→ Task statement:
Given the material below, return only the lines starting at the line with "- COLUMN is" and ending at the line with "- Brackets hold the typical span", exactly as they appear.

→ Material for the task:
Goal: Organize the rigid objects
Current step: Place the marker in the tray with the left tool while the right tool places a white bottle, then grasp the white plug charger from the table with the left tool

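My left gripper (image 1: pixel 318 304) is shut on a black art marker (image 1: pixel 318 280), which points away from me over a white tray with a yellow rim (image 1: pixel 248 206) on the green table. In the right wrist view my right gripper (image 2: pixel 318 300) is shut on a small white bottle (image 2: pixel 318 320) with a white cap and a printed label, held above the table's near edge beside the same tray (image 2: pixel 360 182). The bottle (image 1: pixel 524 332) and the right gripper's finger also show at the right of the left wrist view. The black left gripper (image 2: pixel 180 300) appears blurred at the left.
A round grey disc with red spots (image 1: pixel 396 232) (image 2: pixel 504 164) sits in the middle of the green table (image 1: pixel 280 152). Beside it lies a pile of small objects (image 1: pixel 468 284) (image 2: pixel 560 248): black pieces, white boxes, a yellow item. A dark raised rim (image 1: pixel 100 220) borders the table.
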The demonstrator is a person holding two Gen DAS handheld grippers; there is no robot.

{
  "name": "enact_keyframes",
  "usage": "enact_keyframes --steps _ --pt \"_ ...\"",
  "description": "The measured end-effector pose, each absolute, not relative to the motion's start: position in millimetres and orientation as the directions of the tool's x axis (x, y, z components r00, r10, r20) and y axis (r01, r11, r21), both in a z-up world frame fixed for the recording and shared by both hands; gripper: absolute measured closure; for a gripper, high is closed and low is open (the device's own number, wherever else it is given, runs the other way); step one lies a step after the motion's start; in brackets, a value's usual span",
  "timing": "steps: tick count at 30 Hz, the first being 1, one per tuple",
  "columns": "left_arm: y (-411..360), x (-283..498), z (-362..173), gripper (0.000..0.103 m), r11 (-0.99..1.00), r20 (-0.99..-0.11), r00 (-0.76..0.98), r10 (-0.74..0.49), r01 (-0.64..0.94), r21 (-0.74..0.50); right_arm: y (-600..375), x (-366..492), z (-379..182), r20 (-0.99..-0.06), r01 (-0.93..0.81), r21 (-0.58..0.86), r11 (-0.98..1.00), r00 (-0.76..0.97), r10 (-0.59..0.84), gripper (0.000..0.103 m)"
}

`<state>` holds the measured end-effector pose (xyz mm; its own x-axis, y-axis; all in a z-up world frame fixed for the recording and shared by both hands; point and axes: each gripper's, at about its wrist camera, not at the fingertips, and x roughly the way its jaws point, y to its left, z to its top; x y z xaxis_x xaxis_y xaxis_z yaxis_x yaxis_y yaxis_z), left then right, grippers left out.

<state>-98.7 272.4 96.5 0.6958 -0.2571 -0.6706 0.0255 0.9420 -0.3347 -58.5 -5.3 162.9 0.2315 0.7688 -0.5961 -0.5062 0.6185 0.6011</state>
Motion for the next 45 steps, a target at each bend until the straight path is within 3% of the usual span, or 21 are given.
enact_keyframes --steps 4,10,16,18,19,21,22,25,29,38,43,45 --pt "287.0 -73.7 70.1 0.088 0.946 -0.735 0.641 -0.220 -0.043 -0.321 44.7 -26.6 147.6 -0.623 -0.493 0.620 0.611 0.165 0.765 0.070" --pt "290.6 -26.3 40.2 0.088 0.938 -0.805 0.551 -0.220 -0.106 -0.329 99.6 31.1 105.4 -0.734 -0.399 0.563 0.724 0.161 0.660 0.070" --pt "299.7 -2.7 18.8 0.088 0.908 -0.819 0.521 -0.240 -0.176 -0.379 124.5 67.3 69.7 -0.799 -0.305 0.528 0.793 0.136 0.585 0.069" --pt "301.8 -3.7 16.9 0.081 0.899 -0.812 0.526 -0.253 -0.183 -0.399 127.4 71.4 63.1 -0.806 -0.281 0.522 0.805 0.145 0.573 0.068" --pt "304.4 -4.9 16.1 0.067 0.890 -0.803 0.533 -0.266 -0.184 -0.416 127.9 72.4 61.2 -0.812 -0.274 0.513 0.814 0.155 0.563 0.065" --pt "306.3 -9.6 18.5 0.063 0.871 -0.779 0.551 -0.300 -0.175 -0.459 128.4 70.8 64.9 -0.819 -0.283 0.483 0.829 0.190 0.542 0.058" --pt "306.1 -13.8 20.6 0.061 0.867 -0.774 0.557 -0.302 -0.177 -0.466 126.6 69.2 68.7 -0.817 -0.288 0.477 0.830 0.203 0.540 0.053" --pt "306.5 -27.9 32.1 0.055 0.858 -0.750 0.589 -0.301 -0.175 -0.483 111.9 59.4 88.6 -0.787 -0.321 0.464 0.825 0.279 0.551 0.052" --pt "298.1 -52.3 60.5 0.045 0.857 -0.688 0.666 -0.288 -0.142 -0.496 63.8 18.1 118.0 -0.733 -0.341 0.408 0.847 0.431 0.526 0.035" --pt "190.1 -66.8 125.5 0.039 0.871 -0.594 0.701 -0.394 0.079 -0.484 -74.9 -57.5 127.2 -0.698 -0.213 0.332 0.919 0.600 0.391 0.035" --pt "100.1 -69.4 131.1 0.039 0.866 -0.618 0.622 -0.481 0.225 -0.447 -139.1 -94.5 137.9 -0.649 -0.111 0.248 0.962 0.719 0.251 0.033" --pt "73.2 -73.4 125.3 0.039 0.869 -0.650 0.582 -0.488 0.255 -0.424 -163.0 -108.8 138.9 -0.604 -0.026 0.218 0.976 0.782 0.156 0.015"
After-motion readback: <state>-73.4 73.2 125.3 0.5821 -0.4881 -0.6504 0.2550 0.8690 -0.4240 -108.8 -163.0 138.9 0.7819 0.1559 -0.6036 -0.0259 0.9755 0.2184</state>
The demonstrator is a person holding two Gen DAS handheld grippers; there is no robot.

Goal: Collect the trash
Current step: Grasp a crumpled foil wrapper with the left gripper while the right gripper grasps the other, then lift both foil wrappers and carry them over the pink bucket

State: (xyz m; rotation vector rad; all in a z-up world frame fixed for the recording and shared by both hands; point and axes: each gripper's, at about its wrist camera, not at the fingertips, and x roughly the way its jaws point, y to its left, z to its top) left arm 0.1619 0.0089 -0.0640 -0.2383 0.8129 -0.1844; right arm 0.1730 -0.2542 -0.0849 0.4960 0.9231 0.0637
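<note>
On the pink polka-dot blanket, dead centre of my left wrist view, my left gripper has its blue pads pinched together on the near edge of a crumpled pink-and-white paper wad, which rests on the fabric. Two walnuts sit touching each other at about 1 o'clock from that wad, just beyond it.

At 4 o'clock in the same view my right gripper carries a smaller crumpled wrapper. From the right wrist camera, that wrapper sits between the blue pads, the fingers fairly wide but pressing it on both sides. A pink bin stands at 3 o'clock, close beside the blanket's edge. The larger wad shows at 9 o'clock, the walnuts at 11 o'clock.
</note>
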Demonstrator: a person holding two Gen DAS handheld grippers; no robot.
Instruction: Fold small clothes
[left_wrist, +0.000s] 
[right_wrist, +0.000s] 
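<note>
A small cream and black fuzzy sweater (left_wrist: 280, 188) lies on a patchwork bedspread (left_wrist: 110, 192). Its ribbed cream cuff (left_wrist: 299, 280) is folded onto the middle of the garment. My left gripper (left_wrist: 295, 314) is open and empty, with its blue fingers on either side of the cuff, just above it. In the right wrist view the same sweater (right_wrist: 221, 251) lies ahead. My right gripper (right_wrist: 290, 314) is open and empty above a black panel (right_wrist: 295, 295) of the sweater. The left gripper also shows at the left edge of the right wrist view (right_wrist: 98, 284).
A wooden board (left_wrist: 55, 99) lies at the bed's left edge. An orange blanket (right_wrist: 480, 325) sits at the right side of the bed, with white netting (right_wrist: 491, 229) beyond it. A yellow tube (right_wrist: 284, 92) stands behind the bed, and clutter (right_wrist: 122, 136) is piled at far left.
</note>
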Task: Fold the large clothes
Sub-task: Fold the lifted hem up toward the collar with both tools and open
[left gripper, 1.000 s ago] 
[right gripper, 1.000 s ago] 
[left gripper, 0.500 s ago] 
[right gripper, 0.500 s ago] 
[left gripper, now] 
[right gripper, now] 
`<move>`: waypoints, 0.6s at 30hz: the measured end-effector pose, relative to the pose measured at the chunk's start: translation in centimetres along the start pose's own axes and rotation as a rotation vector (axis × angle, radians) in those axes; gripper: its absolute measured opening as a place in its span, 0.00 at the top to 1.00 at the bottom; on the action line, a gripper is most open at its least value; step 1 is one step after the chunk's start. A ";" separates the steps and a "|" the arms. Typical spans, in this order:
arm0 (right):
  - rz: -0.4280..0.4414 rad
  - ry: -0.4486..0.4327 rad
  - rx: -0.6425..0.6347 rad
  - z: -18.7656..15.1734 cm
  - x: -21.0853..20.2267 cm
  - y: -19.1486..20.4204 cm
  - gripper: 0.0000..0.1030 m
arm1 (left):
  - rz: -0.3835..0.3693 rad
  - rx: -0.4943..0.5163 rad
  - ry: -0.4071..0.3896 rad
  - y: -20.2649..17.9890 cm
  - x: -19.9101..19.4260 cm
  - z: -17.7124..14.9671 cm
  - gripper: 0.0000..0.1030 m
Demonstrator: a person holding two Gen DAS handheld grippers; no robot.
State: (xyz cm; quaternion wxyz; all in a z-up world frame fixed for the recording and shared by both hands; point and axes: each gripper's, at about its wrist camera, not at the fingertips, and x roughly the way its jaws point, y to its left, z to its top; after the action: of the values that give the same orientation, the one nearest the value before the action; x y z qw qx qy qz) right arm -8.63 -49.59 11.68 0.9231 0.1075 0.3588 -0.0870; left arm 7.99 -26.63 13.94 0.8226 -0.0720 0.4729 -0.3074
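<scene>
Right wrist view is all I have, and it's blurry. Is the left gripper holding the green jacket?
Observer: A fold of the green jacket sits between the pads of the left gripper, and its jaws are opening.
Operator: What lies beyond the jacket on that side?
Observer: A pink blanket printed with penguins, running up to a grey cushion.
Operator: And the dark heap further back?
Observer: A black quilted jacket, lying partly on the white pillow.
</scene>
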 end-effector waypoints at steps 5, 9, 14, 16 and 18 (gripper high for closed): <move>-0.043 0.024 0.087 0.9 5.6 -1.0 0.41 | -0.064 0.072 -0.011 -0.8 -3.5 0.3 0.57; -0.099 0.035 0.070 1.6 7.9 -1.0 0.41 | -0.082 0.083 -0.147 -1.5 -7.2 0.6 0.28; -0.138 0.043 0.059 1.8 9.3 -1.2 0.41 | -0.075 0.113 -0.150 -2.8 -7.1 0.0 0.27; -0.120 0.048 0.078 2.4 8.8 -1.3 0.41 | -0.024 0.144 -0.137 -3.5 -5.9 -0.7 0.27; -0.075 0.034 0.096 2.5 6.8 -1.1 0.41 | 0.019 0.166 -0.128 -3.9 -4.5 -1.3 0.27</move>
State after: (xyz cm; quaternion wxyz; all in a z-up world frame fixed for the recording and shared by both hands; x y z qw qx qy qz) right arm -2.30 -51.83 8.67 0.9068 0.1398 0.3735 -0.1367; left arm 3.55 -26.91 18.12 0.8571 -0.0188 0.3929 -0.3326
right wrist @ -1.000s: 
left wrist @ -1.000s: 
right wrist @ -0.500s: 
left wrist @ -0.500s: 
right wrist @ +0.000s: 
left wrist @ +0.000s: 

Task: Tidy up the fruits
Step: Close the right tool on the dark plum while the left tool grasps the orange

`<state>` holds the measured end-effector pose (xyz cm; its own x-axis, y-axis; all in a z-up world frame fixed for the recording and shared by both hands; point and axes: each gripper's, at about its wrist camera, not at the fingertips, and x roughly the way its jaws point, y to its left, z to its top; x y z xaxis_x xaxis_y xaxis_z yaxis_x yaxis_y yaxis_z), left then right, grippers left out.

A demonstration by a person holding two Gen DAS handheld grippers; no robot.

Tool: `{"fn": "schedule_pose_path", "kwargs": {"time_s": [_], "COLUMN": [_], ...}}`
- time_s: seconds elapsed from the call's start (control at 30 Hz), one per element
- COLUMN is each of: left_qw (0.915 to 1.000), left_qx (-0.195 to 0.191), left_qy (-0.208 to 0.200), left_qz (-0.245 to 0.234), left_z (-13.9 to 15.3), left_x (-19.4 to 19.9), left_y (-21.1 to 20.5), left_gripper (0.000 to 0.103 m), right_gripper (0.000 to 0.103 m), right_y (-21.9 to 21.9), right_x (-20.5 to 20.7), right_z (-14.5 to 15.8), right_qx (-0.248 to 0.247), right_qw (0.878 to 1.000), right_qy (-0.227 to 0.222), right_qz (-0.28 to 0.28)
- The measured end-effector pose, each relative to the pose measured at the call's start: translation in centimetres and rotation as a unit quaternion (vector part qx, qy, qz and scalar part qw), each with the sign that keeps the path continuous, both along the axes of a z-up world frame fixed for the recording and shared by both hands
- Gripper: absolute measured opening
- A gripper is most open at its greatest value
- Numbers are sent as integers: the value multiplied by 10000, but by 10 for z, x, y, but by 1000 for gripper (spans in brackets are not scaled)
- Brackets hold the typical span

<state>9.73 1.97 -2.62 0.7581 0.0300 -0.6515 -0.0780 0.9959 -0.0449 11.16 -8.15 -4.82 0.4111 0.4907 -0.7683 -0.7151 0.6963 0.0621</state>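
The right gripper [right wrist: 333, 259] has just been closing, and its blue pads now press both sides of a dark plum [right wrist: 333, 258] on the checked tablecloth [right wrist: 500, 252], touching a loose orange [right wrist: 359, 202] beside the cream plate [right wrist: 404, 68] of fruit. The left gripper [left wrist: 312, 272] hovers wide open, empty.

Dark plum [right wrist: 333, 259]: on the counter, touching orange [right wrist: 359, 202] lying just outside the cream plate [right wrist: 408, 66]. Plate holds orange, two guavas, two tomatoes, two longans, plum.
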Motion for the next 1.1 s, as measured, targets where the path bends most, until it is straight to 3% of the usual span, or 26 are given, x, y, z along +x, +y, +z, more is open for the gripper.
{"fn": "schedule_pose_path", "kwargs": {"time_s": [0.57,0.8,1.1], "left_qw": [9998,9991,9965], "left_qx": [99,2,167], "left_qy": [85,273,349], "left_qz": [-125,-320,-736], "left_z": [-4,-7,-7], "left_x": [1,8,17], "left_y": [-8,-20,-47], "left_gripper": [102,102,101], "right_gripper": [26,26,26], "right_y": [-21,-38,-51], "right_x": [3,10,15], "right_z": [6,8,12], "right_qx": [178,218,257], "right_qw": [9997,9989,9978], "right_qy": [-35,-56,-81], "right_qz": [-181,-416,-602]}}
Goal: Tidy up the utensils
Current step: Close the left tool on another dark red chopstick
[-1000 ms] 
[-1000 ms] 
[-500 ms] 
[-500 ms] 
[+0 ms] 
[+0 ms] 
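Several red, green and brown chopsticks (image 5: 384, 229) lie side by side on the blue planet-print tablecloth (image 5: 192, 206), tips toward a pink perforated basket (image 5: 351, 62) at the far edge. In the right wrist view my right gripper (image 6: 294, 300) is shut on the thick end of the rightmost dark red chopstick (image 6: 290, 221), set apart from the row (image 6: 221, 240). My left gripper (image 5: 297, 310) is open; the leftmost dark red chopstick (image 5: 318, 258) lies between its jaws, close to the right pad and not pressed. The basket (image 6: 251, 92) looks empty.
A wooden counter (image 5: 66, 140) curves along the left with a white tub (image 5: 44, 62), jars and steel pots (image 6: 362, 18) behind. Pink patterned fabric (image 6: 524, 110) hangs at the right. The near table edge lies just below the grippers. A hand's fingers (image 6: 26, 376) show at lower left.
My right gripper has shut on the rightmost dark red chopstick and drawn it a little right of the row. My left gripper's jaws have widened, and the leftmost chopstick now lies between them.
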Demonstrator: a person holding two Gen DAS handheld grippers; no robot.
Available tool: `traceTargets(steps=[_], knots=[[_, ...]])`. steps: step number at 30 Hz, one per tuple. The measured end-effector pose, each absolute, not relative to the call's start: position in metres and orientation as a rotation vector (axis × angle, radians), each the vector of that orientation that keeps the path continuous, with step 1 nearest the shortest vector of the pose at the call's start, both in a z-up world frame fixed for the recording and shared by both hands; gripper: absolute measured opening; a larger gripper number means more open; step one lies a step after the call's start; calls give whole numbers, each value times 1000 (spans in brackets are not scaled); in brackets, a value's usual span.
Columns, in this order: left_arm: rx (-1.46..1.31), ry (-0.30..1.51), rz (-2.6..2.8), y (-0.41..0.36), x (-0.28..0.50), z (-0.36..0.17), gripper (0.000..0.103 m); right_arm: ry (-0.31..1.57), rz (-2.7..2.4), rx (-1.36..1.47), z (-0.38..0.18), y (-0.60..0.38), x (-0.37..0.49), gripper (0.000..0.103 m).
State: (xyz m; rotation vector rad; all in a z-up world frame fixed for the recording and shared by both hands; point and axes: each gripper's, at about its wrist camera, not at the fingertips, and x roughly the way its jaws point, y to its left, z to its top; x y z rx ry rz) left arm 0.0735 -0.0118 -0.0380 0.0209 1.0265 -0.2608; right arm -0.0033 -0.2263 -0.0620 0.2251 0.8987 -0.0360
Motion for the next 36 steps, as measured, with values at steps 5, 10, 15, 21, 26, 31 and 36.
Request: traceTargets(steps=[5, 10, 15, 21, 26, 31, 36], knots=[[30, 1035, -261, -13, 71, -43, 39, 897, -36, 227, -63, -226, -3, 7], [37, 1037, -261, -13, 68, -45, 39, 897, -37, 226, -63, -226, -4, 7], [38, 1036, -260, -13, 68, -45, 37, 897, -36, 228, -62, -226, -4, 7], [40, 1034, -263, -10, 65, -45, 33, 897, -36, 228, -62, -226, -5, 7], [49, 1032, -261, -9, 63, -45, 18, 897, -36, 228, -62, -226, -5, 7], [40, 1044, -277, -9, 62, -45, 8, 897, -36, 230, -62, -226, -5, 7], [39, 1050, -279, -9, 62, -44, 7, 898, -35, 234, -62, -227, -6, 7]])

→ Task response:
- COLUMN is each of: left_qw (0.915 to 1.000), left_qx (-0.195 to 0.191), left_qy (-0.208 to 0.200), left_qz (-0.245 to 0.234), left_z (-13.9 to 15.3), left_x (-19.4 to 19.9), left_y (-21.1 to 20.5), left_gripper (0.000 to 0.103 m), right_gripper (0.000 to 0.103 m), right_y (-21.9 to 21.9), right_x (-20.5 to 20.7), right_z (-14.5 to 15.8), right_qx (-0.248 to 0.247), right_qw (0.878 to 1.000), right_qy (-0.227 to 0.222), right_qz (-0.28 to 0.28)
- The measured end-effector pose, each relative to the pose measured at the call's start: translation in centimetres and rotation as a unit quaternion (vector part qx, qy, qz and scalar part qw), each with the sign that keeps the path continuous, both along the axes of a z-up world frame fixed for the recording and shared by both hands
- Gripper: absolute measured opening
- A gripper is most open at its greatest value
- Numbers are sent as integers: the value multiplied by 10000, but by 10 for z, x, y, but by 1000 for gripper (spans in brackets are not scaled)
- Brackets hold the typical span

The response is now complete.